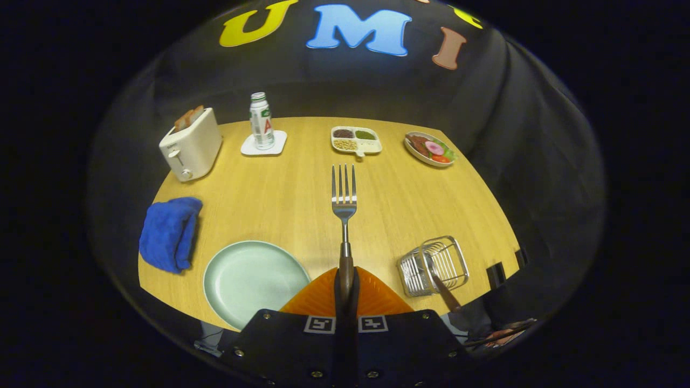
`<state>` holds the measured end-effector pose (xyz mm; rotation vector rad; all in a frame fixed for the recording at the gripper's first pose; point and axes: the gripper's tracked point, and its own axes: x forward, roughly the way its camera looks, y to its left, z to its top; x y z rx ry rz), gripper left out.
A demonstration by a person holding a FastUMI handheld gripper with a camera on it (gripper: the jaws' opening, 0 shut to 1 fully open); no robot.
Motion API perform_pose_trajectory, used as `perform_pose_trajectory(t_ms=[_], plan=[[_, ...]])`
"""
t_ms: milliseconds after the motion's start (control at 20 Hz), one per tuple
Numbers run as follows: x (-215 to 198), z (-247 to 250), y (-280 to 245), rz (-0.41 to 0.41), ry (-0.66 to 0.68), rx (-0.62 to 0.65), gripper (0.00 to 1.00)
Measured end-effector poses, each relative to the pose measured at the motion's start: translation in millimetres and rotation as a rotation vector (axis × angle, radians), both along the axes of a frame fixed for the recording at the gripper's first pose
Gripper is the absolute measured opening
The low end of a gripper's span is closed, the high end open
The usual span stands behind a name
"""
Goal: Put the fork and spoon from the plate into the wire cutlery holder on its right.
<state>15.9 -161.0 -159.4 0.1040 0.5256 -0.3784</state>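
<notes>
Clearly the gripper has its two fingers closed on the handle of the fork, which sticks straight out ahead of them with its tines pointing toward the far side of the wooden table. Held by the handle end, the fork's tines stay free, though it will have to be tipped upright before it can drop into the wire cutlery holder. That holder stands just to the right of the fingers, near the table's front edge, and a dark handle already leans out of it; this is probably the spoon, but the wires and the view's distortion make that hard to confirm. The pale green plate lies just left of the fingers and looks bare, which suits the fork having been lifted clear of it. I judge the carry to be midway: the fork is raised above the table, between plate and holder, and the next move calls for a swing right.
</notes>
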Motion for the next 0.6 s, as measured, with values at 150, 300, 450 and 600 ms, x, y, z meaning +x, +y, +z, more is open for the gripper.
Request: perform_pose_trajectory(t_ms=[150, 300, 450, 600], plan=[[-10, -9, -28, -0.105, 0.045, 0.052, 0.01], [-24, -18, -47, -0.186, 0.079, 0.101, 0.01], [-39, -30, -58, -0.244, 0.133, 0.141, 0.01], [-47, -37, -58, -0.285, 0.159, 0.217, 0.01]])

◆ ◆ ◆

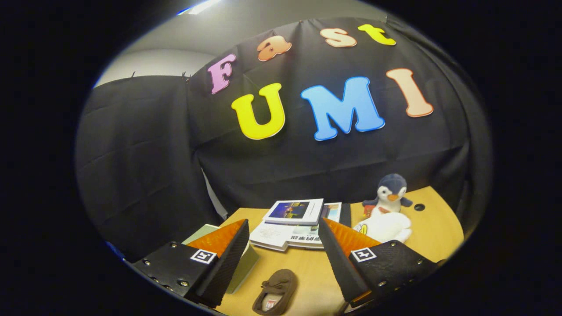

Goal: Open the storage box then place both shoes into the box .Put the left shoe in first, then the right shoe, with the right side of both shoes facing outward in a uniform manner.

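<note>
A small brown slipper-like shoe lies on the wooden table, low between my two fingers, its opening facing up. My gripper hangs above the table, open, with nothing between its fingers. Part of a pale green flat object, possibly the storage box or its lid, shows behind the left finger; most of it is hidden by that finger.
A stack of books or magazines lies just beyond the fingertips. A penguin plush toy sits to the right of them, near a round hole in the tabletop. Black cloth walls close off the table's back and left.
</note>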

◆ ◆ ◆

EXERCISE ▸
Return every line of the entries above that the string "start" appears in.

RESPONSE BOX ▸
t_ms: milliseconds after the motion's start (control at 20 Hz), one per tuple
Measured end-effector poses, each relative to the pose measured at the motion's start: translation in millimetres and rotation as a rotation vector (axis × angle, radians), both along the axes of a frame fixed for the recording at the gripper's first pose

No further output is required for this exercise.